Annu. Rev. Astron. Astrophys. 2000. 38: 667-715 Copyright © 2000 by Annual Reviews. All rights reserved

4.6. Mid-IR Sources

Mid-IR observations offer the opportunity to detect emission from material heated by star formation or active galactic nuclear (AGN) activity, and thus provide some indication of radiative activity that may be obscured at UV through near-IR wavelengths. The launch of the Infrared Space Observatory (ISO), the first space-based mid-IR telescope capable of such observations, coincided nicely with the availability of the HDF data set, and both deep fields (N and S) were the targets of deep 6.75 µm and 15 µm observations with the ISOCAM imager. The HDF-S ISO observations were made before the HST imaging was carried out, and they are currently being analyzed (e.g., [Oliver et al. 2000]).

The HDF-N ISO observations were carried out using discretionary time allocated by the ISO director to an observing team led by Rowan-Robinson [Serjeant et al. 1997, Goldschmidt et al. 1997, Oliver et al. 1997, Mann et al. 1997, Rowan-Robinson et al. 1997]. Two other groups have subsequently processed and reanalyzed the ISO data using independent methods [Désert et al. 1999, Aussel et al. 1999a]. The 15 µm maps extend well beyond the central HDF to cover a portion of the flanking fields, and have 9" resolution. The high-sensitivity region of the 6.7 µm maps is smaller and roughly matched to the central HDF WFPC2 area, with 4" resolution.

The depth of the ISO image mosaics varies over the field of view, and the data processing procedures are complex and the subject of continuing refinement. Extensive simulations have been used by the three groups to calibrate source detection, completeness and reliability, and photometry. Given these complexities, it is perhaps not unexpected that the groups have produced different source catalogs. A simple, visual inspection of the images presented by [Serjeant et al. 1997] or [Aussel et al. 1999a] demonstrates that the 15 µm data is much more straightforward to interpret - at least ~ 20 sources are readily visible to the eye, whereas the 6.7 µm image has only a few "obvious" sources and much more low-level background structure. Indeed, the source catalogs from the three groups agree reasonably well at 15 µm, commonly detecting most of the brighter sources (~ 20 detections with 200 µJy) with generally similar measured flux densities. Aussel et al and Desert et al, however, claim reliable source detection to fainter flux limits than do Goldschmidt et al, and thus have longer source lists: The complete plus supplemental catalog of Aussel et al. lists 93 sources at 15 µm. At 6.75 µm, the situation is more confused (perhaps literally). All three groups define "complete" lists of six or seven sources, but they are not all the same objects. Differences in the assumptions about ISO astrometry and geometric distortion corrections may be partially responsible. Goldschmidt et al. provide a list of 20 supplemental sources at 6.7 µm, only a few of which are detected by the other groups. There also appear to be systematic differences in the derived source fluxes at this wavelength. Altogether, the 15 µm source detections and fluxes appear to be well established, but only the few brightest 6.7 - µm detections are unambiguous, and the associated fluxes may be uncertain.

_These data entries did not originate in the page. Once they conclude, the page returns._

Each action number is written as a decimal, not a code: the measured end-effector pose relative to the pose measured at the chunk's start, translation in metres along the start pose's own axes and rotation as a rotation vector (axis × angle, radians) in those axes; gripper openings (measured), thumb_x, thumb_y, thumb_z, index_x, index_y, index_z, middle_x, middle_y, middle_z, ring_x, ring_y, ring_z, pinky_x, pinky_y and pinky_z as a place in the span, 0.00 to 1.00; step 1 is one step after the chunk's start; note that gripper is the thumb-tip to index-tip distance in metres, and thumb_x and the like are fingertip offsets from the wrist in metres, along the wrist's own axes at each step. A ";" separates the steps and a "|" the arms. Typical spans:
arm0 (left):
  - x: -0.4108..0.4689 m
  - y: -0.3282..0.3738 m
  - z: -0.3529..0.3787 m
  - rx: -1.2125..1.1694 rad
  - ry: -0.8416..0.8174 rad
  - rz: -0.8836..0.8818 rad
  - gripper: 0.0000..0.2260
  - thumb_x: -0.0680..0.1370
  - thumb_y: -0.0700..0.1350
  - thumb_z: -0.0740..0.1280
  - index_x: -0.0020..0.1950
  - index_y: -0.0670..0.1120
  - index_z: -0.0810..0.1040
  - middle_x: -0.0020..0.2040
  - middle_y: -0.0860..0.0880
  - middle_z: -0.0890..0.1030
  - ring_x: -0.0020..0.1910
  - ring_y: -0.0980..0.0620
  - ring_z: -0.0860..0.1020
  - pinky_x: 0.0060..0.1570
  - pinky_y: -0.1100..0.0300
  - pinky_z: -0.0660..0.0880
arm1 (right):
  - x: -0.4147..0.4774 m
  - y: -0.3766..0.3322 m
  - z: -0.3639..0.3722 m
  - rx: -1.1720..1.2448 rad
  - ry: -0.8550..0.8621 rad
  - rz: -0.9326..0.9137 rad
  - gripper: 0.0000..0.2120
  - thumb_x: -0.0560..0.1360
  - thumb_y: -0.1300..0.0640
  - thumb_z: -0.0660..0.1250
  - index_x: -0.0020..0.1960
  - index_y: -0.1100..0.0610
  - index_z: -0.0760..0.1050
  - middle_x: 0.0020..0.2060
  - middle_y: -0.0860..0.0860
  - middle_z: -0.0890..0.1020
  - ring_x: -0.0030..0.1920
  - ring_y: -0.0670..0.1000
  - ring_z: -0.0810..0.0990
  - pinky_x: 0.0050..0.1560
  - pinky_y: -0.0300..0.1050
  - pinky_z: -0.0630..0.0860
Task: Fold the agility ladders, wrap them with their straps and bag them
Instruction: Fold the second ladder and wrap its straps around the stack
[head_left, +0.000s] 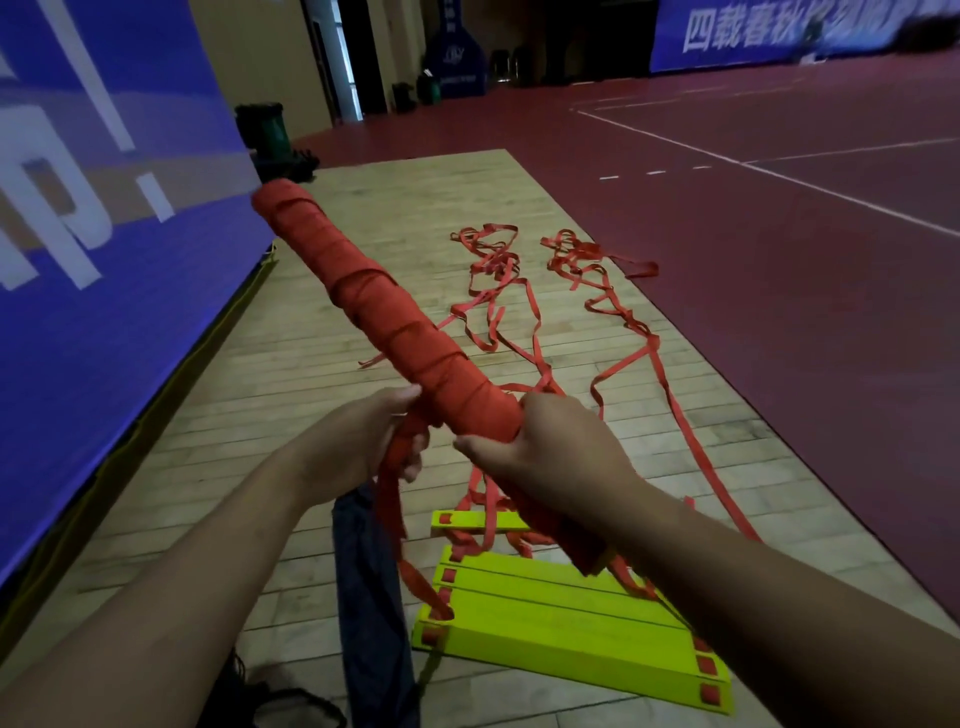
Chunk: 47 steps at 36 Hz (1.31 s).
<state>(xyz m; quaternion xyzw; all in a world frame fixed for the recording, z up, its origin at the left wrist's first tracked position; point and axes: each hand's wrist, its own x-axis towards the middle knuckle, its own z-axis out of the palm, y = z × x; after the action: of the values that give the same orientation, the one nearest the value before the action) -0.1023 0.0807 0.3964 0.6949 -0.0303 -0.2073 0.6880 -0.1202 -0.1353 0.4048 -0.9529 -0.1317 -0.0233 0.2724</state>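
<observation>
The wrapped bundle (374, 306) points away and leftward; right hand (561, 452) grips its near part, left hand (353, 447) pinches the strap tail (387, 519)

The wrapped bundle (384, 317) is showing a matt red skin of flat woven webbing, wound in overlapping bands. The strap tail (387, 499) hanging from it and the loose straps (519, 291) are looking like the same soft, dull cloth. The rungs (561, 629) are gleaming faintly as smooth yellow-green plastic. The floor strip (363, 244) is showing pale wood planks with a satin finish; the red court surface (753, 270) is lying matt. The bag (369, 623) is looking like dark, dull cloth.
</observation>
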 end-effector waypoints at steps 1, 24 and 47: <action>0.003 0.000 0.007 -0.032 0.016 0.018 0.24 0.74 0.59 0.65 0.58 0.41 0.73 0.35 0.46 0.72 0.29 0.50 0.73 0.32 0.59 0.74 | -0.004 0.000 0.000 -0.094 0.045 -0.014 0.29 0.72 0.29 0.66 0.49 0.57 0.73 0.40 0.50 0.80 0.40 0.53 0.81 0.40 0.50 0.78; 0.000 0.007 0.000 -0.187 0.119 0.184 0.33 0.54 0.59 0.81 0.53 0.44 0.81 0.47 0.43 0.83 0.46 0.45 0.83 0.53 0.47 0.78 | -0.009 -0.019 -0.007 1.026 -0.509 0.253 0.14 0.75 0.48 0.73 0.45 0.60 0.80 0.34 0.55 0.84 0.30 0.51 0.82 0.34 0.41 0.79; 0.009 0.002 0.020 -0.028 0.258 0.086 0.23 0.68 0.60 0.73 0.49 0.42 0.77 0.32 0.48 0.78 0.30 0.53 0.74 0.29 0.63 0.71 | -0.003 -0.009 -0.001 0.570 -0.145 0.143 0.21 0.77 0.41 0.69 0.59 0.55 0.71 0.44 0.48 0.80 0.42 0.48 0.81 0.44 0.47 0.81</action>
<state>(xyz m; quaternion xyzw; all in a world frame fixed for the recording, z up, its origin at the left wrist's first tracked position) -0.1005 0.0594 0.3969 0.7042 0.0314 -0.0870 0.7040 -0.1254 -0.1290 0.4099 -0.8440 -0.0847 0.1018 0.5198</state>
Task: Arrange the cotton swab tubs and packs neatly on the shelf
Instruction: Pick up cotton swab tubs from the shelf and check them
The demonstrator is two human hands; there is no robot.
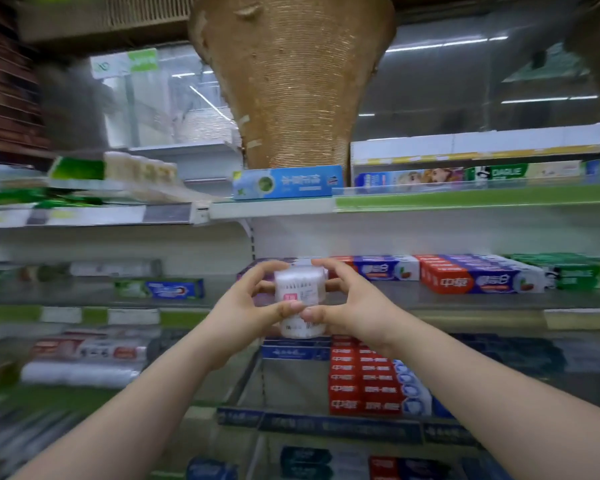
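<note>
Left hand (246, 306) reaches forward and grips the left side of a clear tub of cotton swabs (300, 294), with its fingers curled over the top and its thumb pressed on the front. The tub is held upright between both hands, in front of the edge of the middle shelf (465, 301). A white label with a pink patch faces the camera. Right hand (345, 308) grips the tub's right side in the same way, fingers over the top and thumb low on the front, the two thumbs almost touching. Further right, red and blue toothpaste boxes (478, 280) lie in rows on that shelf, with green boxes (568, 271) at the far right.
</note>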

The optical counterparts of the HDF-N ISO sources are mostly brighter galaxies at 0 < z < 1.2, although occasionally the identifications may be confused because of the 9 PSF at 15 µm. Many of the 15 µm sources also correspond to radio sources (few or none, however, correspond to the SCUBA sources discussed below). Over this redshift range, the 15 µm measurements primarily sample emission from the "unidentified emission bands," including the strong features at 6.2 - 8.6 µm. These features are considered a characteristic signature of star-forming galaxies (see, e.g., [Rigopoulou et al. 1999]). At z > 1.4, they shift out of the 15 µm ISO bandpass, and therefore more distant objects should become much fainter. Indeed none have been identified yet in the ISO/HDF. Warm dust (T > 150K) may also contribute to the mid-IR emission, and some of the ISO sources are almost certainly AGN (e.g., HDF 2-251, a red early-type radio galaxy at z = 0.960, whose mid-IR emission is very likely not powered by star formation). Most of the HDF/ISO galaxies do not appear to be AGN, however, and if powered by reprocessed stellar UV radiation have obscured star formation rates that greatly exceed those derived from their UV/optical emission [Rowan-Robinson et al. 1997]. Assuming an M82-like spectrum to derive k-corrections, the average HDF/ISO source is roughly 10× more luminous than M82 at 15 µm [Elbaz et al. 1999]. [Rowan-Robinson 1999] estimates that roughly two thirds of the star-formation at z ~ 0.5 is in dust-enshrouded starbursts such as those detected by ISO.